Duhaime's Law Dictionary

Tracing Definition:

A process of identifying the substitute of an original asset claimed by the plaintiff.

A legal proceeding taken under the law of equity where the plaintiff attempts to reclaim specific property, through the court, whether the property is still in the first acquirer’s hands or it has passed onto others, and even if the property has been converted (related common law terms: conversion, detinue).

In Foskett v McKeown, the House of Lords noted that:

"Tracing is the process of identifying a new asset as the substitute for the old. Where one asset is exchanged for another, a claimant can ... trace its value into the new asset in the hands of the same owner."

In Agricultural Credit Corp. of Saskatchewan v.

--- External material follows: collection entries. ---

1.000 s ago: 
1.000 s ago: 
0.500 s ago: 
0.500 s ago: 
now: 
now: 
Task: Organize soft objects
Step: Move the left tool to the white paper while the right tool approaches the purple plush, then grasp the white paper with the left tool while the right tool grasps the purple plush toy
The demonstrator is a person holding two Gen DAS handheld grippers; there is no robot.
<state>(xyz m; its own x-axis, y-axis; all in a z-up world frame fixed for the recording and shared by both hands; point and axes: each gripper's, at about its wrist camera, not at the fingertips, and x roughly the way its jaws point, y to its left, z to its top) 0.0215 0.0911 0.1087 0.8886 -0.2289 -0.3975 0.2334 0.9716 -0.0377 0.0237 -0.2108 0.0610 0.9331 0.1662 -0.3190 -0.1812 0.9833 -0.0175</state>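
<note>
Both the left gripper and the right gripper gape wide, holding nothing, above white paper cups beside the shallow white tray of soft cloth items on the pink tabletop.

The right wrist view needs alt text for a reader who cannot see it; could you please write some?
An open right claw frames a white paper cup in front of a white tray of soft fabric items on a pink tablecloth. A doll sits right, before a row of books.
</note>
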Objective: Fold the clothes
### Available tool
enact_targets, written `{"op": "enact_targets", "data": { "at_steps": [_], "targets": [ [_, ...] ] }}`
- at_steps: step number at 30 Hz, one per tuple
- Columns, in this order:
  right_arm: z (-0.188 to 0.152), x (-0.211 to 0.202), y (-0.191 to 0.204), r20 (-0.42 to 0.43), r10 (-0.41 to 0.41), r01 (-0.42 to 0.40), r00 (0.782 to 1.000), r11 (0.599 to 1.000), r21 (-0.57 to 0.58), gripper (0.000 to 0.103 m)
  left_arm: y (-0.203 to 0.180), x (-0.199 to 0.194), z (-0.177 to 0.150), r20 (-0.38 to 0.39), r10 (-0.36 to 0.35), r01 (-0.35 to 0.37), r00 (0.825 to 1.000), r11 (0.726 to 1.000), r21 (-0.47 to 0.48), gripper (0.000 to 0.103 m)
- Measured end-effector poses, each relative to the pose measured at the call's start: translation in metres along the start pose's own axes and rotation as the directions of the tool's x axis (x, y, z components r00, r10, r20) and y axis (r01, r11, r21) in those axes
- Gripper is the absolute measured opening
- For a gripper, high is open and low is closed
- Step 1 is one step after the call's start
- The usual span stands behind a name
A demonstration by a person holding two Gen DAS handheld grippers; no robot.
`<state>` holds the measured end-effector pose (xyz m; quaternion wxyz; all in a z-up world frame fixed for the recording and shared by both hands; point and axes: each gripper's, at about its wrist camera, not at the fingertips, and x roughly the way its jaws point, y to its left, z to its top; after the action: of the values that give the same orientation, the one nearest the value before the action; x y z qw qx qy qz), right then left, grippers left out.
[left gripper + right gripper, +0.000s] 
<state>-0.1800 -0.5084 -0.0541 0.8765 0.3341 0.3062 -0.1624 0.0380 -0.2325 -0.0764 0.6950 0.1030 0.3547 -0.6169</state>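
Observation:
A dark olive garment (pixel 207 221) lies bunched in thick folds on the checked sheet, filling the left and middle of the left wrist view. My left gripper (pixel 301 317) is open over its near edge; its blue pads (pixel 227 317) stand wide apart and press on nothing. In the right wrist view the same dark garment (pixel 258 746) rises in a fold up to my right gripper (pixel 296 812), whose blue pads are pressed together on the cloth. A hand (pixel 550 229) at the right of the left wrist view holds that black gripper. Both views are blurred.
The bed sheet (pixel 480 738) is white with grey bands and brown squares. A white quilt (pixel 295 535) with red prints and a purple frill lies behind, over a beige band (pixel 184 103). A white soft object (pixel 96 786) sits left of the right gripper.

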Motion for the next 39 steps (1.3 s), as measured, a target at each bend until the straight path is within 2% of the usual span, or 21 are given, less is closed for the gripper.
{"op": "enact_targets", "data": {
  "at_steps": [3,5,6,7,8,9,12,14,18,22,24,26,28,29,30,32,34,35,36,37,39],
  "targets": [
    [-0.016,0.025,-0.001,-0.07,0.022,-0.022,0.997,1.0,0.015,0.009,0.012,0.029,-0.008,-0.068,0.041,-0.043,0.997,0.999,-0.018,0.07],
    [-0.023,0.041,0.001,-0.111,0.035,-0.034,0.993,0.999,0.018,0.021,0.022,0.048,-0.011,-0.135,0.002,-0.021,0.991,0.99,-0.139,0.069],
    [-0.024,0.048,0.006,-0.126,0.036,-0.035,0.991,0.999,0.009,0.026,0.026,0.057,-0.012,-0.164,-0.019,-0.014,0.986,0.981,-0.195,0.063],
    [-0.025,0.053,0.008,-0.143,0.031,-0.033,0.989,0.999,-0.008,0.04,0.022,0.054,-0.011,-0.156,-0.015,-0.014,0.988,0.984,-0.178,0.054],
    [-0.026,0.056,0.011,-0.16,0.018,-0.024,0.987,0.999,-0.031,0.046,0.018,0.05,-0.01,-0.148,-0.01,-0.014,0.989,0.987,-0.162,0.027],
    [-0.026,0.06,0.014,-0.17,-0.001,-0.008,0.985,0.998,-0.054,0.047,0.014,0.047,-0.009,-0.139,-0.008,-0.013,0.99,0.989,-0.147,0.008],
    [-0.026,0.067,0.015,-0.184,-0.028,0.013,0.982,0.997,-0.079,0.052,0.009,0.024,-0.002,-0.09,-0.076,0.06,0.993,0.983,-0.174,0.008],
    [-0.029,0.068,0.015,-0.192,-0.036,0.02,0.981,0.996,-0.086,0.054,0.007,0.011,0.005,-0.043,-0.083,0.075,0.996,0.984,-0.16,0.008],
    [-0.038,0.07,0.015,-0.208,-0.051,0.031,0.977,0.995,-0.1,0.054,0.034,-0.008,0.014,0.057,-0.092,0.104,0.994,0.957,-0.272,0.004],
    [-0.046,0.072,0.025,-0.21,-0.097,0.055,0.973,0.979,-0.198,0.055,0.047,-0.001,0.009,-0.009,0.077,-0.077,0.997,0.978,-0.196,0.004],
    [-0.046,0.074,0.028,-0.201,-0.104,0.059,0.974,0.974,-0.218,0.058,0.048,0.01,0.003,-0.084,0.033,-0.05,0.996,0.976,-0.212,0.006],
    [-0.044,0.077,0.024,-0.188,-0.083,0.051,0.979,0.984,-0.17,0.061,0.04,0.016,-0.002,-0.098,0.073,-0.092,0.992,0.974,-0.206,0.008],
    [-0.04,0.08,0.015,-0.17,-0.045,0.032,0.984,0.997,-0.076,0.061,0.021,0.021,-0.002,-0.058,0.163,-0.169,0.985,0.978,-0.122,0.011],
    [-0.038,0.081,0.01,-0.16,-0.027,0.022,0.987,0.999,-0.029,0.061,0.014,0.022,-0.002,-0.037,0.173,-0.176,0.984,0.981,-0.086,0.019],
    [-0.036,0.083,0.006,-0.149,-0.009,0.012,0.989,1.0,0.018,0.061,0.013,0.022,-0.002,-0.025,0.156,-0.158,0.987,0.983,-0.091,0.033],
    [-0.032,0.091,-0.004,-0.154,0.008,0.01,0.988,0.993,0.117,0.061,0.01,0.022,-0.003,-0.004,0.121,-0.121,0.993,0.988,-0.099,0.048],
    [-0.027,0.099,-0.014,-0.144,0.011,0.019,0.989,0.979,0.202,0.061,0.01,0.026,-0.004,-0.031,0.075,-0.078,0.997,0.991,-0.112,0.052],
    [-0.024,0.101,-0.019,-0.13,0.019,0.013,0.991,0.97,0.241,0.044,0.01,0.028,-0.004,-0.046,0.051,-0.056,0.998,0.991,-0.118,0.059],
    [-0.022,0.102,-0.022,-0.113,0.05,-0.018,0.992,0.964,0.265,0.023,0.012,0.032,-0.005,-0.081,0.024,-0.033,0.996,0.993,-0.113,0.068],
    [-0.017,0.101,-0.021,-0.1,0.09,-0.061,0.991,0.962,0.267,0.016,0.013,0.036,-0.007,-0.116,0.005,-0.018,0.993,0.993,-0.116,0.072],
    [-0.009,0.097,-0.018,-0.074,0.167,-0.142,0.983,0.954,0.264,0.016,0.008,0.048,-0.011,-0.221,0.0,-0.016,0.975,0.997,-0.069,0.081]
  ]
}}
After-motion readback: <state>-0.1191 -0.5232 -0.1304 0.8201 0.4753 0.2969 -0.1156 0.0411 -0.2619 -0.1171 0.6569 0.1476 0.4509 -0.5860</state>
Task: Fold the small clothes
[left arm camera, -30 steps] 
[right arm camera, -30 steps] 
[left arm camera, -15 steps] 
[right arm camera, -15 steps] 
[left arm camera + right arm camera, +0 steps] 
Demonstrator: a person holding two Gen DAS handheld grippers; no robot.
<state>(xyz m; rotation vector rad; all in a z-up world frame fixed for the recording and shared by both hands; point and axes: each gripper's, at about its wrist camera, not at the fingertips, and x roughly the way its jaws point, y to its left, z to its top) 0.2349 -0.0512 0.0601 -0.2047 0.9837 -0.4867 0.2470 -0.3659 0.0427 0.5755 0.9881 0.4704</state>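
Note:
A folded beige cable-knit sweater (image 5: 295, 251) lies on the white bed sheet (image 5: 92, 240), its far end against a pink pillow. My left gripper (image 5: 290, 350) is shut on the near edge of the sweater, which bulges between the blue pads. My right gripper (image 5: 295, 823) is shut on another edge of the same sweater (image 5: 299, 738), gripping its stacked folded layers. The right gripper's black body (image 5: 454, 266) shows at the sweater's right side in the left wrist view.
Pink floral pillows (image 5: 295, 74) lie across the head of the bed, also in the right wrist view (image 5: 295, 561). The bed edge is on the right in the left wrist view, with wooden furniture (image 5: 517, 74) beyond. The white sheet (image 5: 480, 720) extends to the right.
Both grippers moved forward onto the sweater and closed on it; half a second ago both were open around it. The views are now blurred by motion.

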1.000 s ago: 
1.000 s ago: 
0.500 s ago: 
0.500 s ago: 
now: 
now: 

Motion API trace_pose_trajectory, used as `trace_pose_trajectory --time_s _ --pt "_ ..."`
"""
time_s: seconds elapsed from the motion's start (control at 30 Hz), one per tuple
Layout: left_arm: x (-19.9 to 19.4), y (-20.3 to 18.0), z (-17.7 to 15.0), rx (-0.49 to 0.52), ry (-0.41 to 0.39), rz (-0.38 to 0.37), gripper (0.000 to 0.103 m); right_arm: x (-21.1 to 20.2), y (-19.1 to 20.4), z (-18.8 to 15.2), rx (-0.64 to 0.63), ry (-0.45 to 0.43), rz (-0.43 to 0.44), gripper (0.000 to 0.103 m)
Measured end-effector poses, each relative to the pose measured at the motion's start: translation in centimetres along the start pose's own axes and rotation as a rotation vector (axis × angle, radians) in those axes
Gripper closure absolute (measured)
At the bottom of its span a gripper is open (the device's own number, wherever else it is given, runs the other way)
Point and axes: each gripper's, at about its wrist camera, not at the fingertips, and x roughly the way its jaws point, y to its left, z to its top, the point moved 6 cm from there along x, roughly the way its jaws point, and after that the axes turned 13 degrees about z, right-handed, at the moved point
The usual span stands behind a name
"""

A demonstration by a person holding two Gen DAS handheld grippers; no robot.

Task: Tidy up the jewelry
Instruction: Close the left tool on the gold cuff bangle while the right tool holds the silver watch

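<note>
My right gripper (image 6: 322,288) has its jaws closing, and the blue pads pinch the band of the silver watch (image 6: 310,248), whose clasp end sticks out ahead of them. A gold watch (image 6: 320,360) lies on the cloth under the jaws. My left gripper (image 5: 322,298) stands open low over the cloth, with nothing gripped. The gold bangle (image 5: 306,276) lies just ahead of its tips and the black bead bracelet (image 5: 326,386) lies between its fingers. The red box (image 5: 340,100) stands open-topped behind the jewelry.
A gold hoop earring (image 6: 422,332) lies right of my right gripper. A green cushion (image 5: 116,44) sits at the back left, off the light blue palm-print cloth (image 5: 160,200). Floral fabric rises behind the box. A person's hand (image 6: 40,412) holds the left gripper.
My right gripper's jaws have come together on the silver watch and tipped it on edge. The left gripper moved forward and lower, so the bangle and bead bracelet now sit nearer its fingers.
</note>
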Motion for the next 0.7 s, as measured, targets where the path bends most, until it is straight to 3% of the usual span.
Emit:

Pettyjohn, Justice Sherstobitoff of the Saskatchewan Court of Appeal aptly summarized the law in regards to tracing by stating:

"Tracing at common law and equity is a proprietary remedy.

"It involves following an item of property either as it is transformed into other forms of property, or as it passes into other hands, so that the rights of a person in the original property may extend to the new property.

"In establishing that one piece of property may be traced into another, it is necessary to establish a close and substantial connection between the two pieces of property, so that it is appropriate to allow the rights in the original property to flow through to the new property.

"The question has most often arisen in the context of a trust, when the trustee has improperly disposed of the trust assets."